Along the way, too many socialists lost sight of the idea that capitalist democracy could be challenged, not in the name of dictatorship, but in order to replace it with a higher form of democracy that allowed much broader opportunities for people to shape their own destiny. When the communist parties of western Europe began to distance themselves from Soviet authoritarianism in the 1960s, they ironically ended up embracing the same illusions about a parliamentary road to social transformation that had led their social-democratic rivals up a garden-path so many times before. The ex-communists of Italy now share the same political ground as Blairites elsewhere.
Their democracy and ours
Having considered some of the lessons history can offer, the vital thing now is to work out an approach to capitalist democracy that can see progressive social movements realise their potential. It seems unlikely that a strategy of pure abstentionism can work. The political structures in place across the developed capitalist world have put down deep roots in society and still enjoy a great deal of legitimacy, despite popular cynicism about politicians and falling electoral turn-out in many countries.

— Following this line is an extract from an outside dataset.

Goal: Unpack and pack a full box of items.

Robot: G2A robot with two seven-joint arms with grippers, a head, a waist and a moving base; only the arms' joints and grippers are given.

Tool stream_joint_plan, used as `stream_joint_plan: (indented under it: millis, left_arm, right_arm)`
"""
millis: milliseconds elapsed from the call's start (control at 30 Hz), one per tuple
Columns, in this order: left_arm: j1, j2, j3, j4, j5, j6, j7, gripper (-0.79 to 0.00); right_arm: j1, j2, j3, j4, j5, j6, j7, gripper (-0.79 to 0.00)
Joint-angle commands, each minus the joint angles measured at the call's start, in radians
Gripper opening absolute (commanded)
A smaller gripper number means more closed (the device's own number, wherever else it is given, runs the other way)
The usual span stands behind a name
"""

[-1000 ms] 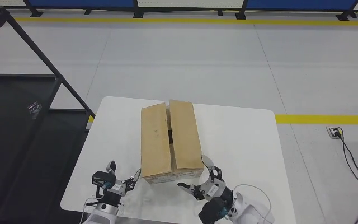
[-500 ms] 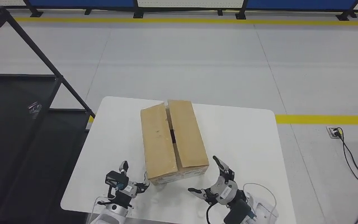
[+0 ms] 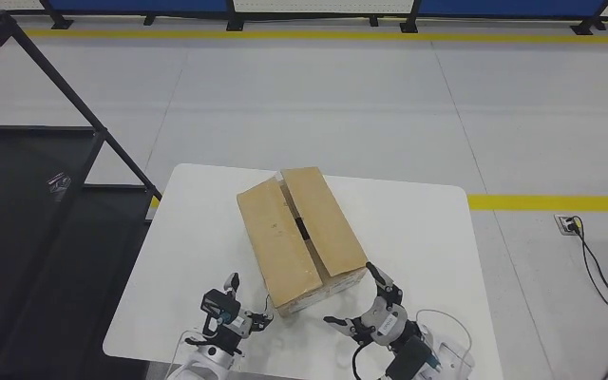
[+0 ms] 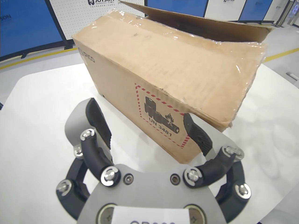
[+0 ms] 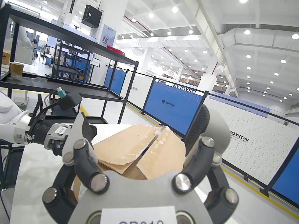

A failure to make some use of the representative structures that exist today will most likely keep radical forces in a marginal ghetto.
But if socialists and other progressive currents decide to make use of electoral politics in some shape or form, they must not repeat the errors of parliamentary socialism in the last century, or they will soon run into a brick wall. Political leaders will never overcome the power of capital on their own, without the support of mass movements challenging power relations at every level of society. Parliaments and council chambers will be most valuable as platforms to promote this kind of activity – not as the main battleground of social change. The capitalist class has never been reckless enough to rely on the force of parliamentary majorities to defend its interests. Social movements aiming to break with capitalism must recognise well in advance that winning an electoral victory will not give them the power needed to change society.
When people begin to mobilise outside the normal channels of parliamentary politics, that raises the prospect of a new, expanded form of democracy. Every time a strike or a demonstration takes place, the Left must always be ready to say “this is not a challenge to democracy – this IS democracy, popular power in action.” Social struggles contain the seeds of the popular, grass-roots democracy that can take the place of today’s stunted, malnourished form.
Any socialist democracy worth fighting for will have to found itself on basic democratic freedoms – the right to free speech, free assembly, a multi-party system. But it will also have to bring economic production under democratic control, breaking the dictatorship of capital in the factories and offices that shape people’s lives. Whatever strategies are adopted, whatever organisational forms are used, that has to be the guiding vision of the Left.